Macrophage Migration Inhibitory Factor Is a Novel Determinant of Cigarette Smoke–Induced Lung Damage

• Published in: American journal of respiratory cell and molecular biology Vol. 51; no. 1; pp. 94 - 103
• Main Authors: Fallica, Jonathan, Boyer, Laurent, Kim, Bo, Serebreni, Leonid, Varela, Lidenys, Hamdan, Omar, Wang, Lan, Simms, Tiffany, Damarla, Mahendra, Kolb, Todd M., Bucala, Richard, Mitzner, Wayne, Hassoun, Paul M., Damico, Rachel
• Format: Journal Article
• Language: English
• Published: United States American Thoracic Society 01.07.2014
• Subjects: Animals; Apoptosis; Apoptosis - drug effects; Blotting, Western; Deoxyribonucleic acid; Disease; DNA; DNA Damage - drug effects; Endothelial Cells - drug effects; Endothelial Cells - pathology; Gene expression; Homeostasis; Humans; Hypoxia; Immunoenzyme Techniques; Inflammation - etiology; Inflammation - metabolism; Inflammation - pathology; Intramolecular Oxidoreductases - physiology; Kinases; Lung - drug effects; Lung - metabolism; Lung - pathology; Macrophage Migration-Inhibitory Factors - physiology; Methods; Mice; Mice, Inbred C57BL; Mice, Knockout; Original Research; Oxidative Stress; Pulmonary Disease, Chronic Obstructive - etiology; Pulmonary Disease, Chronic Obstructive - metabolism; Pulmonary Disease, Chronic Obstructive - pathology; Pulmonary Emphysema - etiology; Pulmonary Emphysema - metabolism; Pulmonary Emphysema - pathology; Smoke - adverse effects; Studies; Transcription factors; Tumor Suppressor Protein p53 - metabolism; apoptosis; cigarette; macrophage migration inhibitory factor; endothelial; emphysema
• ISSN: 1044-1549; 1535-4989; 1535-4989
• DOI: 10.1165/rcmb.2013-0371OC

Cigarette smoke (CS) is the most common cause of chronic obstructive pulmonary diseases (COPD), including emphysema.
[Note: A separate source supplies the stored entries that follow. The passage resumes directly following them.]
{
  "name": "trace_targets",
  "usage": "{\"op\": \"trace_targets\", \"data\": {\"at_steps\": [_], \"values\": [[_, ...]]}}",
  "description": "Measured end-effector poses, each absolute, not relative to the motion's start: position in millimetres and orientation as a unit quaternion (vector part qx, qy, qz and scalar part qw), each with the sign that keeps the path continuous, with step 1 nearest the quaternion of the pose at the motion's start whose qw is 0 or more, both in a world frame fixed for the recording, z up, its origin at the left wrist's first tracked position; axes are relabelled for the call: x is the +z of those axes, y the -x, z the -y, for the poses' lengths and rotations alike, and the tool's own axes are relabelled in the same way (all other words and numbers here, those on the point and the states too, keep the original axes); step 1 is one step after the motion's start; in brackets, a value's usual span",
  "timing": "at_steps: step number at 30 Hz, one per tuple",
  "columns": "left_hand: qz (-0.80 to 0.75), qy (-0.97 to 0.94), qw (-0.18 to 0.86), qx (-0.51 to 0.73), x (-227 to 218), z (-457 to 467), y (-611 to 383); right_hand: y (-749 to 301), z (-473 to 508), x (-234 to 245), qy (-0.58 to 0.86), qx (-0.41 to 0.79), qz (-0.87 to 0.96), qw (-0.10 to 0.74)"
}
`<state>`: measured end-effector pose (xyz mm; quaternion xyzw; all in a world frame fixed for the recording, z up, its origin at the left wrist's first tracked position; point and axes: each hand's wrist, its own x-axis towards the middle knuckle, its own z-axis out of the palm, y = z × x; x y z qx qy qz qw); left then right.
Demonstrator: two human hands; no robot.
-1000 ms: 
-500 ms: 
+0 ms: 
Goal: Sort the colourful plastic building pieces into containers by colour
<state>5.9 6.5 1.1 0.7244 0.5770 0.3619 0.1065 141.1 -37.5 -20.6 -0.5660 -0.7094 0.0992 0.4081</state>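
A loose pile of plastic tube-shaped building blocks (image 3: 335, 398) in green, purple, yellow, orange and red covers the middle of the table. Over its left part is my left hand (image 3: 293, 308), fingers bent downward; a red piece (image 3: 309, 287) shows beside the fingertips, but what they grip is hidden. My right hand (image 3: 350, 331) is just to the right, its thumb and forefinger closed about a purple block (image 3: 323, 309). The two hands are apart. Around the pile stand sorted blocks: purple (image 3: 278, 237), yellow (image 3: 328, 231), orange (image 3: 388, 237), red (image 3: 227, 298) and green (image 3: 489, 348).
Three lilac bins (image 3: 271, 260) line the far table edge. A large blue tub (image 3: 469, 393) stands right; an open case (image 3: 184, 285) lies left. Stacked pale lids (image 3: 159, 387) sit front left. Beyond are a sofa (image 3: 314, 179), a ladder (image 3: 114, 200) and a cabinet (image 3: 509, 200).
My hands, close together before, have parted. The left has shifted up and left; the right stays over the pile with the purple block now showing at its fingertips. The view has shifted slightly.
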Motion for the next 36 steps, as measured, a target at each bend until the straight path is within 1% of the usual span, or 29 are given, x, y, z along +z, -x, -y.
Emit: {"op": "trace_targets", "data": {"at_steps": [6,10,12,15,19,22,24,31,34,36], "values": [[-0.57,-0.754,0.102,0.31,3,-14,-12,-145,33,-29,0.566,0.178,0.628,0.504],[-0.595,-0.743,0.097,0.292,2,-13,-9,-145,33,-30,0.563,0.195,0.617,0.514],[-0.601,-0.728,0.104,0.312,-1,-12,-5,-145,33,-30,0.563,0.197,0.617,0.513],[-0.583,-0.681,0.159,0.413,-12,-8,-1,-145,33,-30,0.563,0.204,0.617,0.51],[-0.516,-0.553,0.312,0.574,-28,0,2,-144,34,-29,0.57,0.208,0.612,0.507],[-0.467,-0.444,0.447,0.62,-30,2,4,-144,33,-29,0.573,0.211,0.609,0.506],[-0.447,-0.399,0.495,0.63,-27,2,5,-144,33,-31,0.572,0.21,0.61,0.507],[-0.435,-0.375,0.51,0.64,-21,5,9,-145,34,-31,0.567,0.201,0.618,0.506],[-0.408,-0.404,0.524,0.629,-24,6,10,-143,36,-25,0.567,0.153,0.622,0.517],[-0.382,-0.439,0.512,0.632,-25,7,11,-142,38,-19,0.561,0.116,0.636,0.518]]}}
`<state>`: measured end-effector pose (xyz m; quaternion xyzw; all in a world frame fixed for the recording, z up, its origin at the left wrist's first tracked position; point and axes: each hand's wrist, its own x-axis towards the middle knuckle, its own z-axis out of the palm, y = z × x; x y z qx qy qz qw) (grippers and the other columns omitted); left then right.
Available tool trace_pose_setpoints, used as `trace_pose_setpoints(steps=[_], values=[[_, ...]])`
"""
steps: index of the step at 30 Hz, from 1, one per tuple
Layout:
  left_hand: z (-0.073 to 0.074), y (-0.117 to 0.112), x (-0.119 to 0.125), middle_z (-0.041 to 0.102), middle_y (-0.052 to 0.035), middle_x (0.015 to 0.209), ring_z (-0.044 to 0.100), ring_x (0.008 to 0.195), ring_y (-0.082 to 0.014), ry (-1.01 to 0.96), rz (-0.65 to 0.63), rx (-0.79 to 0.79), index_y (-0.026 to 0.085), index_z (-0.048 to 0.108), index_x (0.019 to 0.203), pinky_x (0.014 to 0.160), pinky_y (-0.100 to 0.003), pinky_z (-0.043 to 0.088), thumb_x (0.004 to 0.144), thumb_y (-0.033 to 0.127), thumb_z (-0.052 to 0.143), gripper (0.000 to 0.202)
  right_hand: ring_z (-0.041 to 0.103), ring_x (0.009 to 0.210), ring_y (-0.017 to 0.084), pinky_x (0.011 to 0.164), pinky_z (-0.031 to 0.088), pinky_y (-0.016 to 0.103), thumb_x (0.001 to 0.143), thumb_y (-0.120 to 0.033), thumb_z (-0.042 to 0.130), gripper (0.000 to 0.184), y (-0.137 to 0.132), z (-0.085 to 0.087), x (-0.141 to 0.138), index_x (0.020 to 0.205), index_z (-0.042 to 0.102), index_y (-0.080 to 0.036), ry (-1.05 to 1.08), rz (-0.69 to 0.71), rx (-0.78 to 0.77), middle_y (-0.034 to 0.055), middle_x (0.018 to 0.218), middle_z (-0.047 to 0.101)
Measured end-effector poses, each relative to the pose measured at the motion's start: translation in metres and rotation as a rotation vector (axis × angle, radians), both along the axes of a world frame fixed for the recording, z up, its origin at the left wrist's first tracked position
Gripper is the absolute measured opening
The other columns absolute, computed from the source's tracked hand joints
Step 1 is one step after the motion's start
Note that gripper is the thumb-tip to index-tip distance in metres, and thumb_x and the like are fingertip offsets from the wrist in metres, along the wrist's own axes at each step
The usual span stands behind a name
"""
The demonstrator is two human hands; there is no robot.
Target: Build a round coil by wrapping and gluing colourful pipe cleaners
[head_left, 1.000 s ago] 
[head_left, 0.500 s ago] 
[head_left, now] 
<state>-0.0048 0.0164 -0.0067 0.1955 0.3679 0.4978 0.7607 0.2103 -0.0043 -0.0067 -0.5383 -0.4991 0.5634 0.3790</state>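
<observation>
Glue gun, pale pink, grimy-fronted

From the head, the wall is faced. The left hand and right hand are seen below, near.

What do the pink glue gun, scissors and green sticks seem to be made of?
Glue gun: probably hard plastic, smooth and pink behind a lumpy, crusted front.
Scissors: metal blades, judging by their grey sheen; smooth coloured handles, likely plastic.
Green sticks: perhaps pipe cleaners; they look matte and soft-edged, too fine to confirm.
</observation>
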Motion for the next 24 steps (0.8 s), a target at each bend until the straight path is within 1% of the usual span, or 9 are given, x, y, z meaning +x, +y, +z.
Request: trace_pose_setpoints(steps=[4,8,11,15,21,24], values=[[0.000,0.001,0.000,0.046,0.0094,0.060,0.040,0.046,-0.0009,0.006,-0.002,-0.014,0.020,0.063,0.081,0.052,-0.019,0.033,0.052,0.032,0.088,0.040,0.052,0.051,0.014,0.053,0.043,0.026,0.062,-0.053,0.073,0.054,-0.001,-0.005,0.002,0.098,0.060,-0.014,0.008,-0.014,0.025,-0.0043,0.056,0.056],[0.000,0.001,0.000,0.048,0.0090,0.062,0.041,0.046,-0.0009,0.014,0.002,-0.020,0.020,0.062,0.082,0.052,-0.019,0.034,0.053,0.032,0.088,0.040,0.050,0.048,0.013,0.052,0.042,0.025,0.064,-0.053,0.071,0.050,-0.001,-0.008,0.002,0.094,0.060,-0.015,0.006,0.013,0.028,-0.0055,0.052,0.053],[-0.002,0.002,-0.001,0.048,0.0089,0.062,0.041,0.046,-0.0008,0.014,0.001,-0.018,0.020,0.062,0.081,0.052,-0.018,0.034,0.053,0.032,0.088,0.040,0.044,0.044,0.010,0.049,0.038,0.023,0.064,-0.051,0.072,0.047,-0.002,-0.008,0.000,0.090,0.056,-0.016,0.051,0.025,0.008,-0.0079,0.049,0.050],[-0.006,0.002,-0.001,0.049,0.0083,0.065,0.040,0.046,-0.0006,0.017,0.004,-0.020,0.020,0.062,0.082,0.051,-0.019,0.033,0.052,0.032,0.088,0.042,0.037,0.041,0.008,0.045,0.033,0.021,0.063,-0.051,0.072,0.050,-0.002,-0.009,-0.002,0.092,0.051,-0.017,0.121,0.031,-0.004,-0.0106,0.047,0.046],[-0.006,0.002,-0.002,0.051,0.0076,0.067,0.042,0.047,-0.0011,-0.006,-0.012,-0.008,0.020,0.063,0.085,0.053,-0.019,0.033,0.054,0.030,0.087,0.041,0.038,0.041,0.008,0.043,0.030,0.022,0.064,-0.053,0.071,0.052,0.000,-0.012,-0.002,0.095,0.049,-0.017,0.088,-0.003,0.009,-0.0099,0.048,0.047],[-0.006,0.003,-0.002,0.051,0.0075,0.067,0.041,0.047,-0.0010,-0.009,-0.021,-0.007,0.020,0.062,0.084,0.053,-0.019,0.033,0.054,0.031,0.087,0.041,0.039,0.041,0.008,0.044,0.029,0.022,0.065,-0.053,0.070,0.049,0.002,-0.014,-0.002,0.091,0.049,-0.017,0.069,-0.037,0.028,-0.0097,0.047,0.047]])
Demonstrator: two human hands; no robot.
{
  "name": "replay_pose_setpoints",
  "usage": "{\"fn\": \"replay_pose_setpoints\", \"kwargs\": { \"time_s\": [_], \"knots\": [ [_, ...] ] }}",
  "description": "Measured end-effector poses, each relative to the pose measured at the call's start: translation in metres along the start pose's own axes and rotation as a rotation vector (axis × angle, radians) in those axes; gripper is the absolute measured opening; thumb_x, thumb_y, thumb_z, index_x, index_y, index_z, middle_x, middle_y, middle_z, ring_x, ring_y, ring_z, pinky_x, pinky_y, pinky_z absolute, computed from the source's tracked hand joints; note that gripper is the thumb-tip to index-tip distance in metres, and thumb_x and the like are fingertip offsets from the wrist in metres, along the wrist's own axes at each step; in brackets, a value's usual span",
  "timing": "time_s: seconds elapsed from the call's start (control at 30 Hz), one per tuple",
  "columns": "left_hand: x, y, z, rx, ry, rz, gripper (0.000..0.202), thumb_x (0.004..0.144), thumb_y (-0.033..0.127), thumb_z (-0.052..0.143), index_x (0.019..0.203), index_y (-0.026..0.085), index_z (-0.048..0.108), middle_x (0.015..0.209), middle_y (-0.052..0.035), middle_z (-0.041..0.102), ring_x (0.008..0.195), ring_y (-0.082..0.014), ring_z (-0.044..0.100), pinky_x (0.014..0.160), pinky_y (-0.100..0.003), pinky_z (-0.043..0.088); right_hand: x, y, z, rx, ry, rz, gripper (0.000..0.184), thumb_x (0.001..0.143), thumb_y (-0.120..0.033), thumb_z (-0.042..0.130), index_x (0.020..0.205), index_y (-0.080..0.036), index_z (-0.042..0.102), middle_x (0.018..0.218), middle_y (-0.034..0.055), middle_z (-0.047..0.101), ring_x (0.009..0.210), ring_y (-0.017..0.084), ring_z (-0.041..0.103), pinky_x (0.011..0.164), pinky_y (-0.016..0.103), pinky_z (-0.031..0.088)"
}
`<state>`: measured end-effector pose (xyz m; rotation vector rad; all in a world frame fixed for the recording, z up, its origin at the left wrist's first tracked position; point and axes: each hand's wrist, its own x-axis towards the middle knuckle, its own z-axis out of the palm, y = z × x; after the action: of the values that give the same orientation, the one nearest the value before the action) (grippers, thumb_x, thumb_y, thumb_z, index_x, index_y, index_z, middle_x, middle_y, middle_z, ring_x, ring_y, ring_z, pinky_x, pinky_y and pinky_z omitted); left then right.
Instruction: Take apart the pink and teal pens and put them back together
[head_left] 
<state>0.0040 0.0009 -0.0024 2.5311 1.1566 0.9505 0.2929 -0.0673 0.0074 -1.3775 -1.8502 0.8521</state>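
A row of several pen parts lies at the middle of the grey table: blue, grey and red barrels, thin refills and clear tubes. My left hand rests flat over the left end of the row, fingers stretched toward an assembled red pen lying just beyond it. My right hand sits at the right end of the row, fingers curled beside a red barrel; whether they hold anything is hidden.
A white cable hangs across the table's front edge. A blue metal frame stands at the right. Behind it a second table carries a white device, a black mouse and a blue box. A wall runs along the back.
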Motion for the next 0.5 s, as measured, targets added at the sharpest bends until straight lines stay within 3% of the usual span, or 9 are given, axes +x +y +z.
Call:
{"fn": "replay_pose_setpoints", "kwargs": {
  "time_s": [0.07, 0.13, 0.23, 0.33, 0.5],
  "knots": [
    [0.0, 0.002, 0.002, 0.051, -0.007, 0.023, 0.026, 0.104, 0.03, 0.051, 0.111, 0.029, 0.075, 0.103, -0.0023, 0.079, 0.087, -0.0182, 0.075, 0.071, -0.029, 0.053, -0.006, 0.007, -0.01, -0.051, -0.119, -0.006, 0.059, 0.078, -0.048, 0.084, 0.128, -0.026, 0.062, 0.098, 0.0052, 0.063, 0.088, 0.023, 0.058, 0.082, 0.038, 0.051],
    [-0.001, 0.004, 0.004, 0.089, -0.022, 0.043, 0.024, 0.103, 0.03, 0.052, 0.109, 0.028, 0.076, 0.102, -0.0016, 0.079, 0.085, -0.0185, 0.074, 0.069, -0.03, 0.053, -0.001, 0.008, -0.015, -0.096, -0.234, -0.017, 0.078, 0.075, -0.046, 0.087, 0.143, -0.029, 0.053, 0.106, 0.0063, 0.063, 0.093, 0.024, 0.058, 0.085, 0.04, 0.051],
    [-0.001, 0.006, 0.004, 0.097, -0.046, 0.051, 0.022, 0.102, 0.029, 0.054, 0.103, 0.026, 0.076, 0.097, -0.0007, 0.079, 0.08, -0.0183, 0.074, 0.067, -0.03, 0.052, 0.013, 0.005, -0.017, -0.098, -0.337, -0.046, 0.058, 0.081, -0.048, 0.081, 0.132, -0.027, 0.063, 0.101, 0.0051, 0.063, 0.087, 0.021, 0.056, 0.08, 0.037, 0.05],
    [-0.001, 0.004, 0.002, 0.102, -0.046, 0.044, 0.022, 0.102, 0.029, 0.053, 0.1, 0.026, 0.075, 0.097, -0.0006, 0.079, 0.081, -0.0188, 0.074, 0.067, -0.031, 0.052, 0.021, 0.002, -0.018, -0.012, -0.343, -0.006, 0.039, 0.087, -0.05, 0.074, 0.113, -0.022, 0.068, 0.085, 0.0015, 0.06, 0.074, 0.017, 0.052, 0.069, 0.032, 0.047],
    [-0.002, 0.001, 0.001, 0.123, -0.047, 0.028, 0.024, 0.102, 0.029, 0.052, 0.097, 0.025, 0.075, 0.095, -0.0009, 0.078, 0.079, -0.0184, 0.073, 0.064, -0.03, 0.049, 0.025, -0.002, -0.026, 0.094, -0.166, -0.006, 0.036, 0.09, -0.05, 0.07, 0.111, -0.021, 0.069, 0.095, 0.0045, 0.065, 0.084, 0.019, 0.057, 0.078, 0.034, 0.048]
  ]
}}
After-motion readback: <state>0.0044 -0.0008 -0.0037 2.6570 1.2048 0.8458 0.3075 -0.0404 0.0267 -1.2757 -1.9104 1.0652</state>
CS exposure impacts all cell types within the airways and lung parenchyma, causing alveolar tissue destruction through four mechanisms: (1) oxidative stress; (2) inflammation; (3) protease-induced degradation of the extracellular matrix; and (4) enhanced alveolar epithelial and endothelial cell (EC) apoptosis. Studies in human pulmonary ECs demonstrate that macrophage migration inhibitory factor (MIF) antagonizes CS-induced apoptosis. Here, we used human microvascular ECs, an animal model of emphysema (mice challenged with chronic CS), and patient serum samples to address both the capacity of CS to alter MIF expression and the effects of MIF on disease severity. We demonstrate significantly reduced serum MIF levels in patients with COPD. In the murine model, chronic CS exposure resulted in decreased MIF mRNA and protein expression in the intact lung. MIF deficiency (Mif(-/-)) potentiated the toxicity of CS exposure in vivo via increased apoptosis of ECs, resulting in enhanced CS-induced tissue remodeling. This was linked to MIF's capacity to protect against double-stranded DNA damage and suppress p53 expression. Taken together, MIF appears to antagonize CS-induced toxicity in the lung and resultant emphysematous tissue remodeling by suppressing EC DNA damage and controlling p53-mediated apoptosis, highlighting a critical role of MIF in EC homeostasis within the lung.